The second talk in the keynote hall at Fujitsu World Tour 2018 in London was somewhat more political than our usual content.
That’s not to say Director of the Institute for Government Bronwen Maddox leaned on one side of the debate or the other. What she did do, however, was give an honest and impartial breakdown of the way Brexit has impacted government digital transformation so far.
And I’m relieved to say not all of it was negative.
Before we delve into that, how does Bronwen feel generally about the state of digital in the public sector?
A promising start
One thing Bronwen was keen to stress is that the government has come a long way on digital transformation in a relatively short space of time – no mean feat for a sector that isn’t famed for being fast-moving.
Everything from applying for a passport to getting a tax disc, she highlighted, can now be done online. And while it’s difficult to precisely measure the public reaction to such initiatives, Bronwen is confident that citizens do appreciate the changes.
But it’s the government’s digital ambition, Bronwen argued, that has shown the most promise.
“A huge number of government ministers have made digital transformation central to their future vision,” she said. “This puts us in an entirely different place to five years ago.”
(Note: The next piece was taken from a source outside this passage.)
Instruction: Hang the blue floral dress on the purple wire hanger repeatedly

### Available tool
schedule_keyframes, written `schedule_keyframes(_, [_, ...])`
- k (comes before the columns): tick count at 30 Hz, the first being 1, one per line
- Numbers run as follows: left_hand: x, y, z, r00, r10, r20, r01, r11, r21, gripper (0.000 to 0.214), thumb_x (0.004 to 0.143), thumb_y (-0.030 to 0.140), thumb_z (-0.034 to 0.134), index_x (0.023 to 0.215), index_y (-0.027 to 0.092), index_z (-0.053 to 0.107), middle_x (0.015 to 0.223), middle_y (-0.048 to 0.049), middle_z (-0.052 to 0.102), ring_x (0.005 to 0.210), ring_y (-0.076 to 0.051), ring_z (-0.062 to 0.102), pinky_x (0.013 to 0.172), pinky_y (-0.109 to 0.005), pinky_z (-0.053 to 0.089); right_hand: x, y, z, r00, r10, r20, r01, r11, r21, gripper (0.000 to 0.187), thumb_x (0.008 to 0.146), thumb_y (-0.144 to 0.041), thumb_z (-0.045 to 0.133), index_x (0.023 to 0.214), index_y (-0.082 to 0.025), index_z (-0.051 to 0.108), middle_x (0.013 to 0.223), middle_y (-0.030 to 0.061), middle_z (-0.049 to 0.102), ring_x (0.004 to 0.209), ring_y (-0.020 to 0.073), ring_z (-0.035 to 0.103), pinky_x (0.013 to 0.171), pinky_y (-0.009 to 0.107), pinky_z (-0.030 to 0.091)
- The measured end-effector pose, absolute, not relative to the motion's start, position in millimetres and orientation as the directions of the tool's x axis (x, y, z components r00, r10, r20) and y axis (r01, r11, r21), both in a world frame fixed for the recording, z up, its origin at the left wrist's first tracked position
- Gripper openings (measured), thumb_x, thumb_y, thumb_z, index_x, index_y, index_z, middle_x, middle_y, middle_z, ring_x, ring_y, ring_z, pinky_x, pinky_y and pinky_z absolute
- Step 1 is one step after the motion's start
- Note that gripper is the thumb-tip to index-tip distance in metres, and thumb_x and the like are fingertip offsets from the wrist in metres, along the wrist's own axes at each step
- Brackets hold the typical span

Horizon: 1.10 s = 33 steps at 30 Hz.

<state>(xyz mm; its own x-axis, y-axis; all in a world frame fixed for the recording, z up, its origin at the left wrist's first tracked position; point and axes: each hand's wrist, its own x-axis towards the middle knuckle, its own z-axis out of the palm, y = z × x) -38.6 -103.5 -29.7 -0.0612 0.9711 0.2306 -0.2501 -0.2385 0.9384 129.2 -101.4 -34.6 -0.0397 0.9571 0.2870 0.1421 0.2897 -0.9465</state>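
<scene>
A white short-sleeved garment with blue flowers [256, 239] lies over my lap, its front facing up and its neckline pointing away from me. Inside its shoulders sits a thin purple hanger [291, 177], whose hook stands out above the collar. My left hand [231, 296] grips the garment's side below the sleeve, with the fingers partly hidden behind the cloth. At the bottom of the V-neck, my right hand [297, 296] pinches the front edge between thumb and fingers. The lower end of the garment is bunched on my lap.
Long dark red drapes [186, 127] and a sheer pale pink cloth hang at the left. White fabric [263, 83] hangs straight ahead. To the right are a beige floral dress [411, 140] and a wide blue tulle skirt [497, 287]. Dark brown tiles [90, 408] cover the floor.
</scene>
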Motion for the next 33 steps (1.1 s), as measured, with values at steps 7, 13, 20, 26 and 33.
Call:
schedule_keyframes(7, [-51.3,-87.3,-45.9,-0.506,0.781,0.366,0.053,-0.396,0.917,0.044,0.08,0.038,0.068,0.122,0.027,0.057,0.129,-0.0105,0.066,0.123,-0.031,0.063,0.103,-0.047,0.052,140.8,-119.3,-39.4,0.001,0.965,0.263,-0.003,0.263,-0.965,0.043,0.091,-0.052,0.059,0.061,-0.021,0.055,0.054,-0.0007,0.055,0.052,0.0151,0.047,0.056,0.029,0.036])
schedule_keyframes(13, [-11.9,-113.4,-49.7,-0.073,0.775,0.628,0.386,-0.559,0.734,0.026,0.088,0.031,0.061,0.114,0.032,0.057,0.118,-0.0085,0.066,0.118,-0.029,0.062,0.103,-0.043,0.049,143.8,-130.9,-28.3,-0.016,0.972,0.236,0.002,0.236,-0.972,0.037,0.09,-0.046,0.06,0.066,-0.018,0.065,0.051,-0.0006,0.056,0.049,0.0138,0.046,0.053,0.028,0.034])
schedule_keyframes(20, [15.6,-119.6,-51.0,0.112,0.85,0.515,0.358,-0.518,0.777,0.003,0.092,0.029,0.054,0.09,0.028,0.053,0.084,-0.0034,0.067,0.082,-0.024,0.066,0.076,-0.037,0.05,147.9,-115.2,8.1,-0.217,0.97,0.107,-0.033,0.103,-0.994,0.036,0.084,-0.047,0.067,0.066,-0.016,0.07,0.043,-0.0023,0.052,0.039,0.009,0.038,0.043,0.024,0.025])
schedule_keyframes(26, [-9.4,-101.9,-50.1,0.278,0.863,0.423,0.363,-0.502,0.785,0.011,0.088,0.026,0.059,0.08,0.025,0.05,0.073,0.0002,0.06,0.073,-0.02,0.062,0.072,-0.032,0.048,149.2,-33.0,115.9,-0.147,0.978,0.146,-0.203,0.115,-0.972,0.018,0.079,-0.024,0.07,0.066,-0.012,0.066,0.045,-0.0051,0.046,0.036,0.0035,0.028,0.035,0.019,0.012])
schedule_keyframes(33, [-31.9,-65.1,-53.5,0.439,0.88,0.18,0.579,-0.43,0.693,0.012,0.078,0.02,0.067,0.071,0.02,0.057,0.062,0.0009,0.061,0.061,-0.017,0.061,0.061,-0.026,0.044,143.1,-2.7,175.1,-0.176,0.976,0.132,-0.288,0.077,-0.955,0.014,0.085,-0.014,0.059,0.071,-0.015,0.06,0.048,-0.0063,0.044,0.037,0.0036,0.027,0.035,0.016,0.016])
Public take-up of digital services, too, is increasing fast. This is evidence, Bronwen suggested, that where digital services are offered people do tend to take them up.
So how has Brexit impacted all this?
The Brexit effect
Whatever your stance on whether we should leave the EU or not, one thing is clear: none of us can be 100% certain what Brexit is going to look like. Or even when exactly it will happen.
There are two points on digital transformation Bronwen raised that the government ought to be aware of in the run-up to the end of 2020, when the Brexit transition period is currently set to end.
The first is how short a timeframe that leaves to get all the necessary IT changes in place to operate in a post-Brexit Britain.
Even when relatively minor VAT changes came in, Bronwen reminded us, businesses were given two or three years to prepare.
“With the kind of changes we’re talking about (with Brexit),” she said, “and the systems needed, we’re going to need many more years than that.”
The second point Bronwen raised was that all this work on Brexit has become a distraction from any digital transformation work the government was previously working on, which means many projects are not getting the attention they need.
“It’s an enormous diversion of money and energy from the things the government was planning to do,” she argued.
All of that said: Bronwen was keen to stress that Brexit has had some positive impact on digital transformation in government.
“It’s forcing departments to work together in ways they never have before and invest in new systems,” she said. “Regardless of the shape of Brexit, there are real benefits to being forced to embrace change in this way.”
Whichever way the land lies after Brexit is said and done, Bronwen had some advice for the government to help it achieve its digital ambitions.
And the most pressing issue might surprise you. Bronwen believes that one of the main reasons many digital initiatives fail to get off the ground is simply down to the Treasury’s approvals process, otherwise known as The Green Book.
Current guidance on how to evaluate new projects, Bronwen argued, forces people to give exact figures on how much things will cost and what the return on investment will be.
This might have worked for the IT innovations of old, but digital innovation today relies on agility – on starting small, testing, failing, adjusting.
As a result, Bronwen argued, “We’re not always getting the best we could for the UK” when it comes to digital investment.
It seems, then, that the government needs to start thinking in a more digital way and adjusting its processes accordingly.
If it doesn’t, we may never see the kind of digital innovation that would fulfil the government’s ambitions, whatever the outcome of Brexit.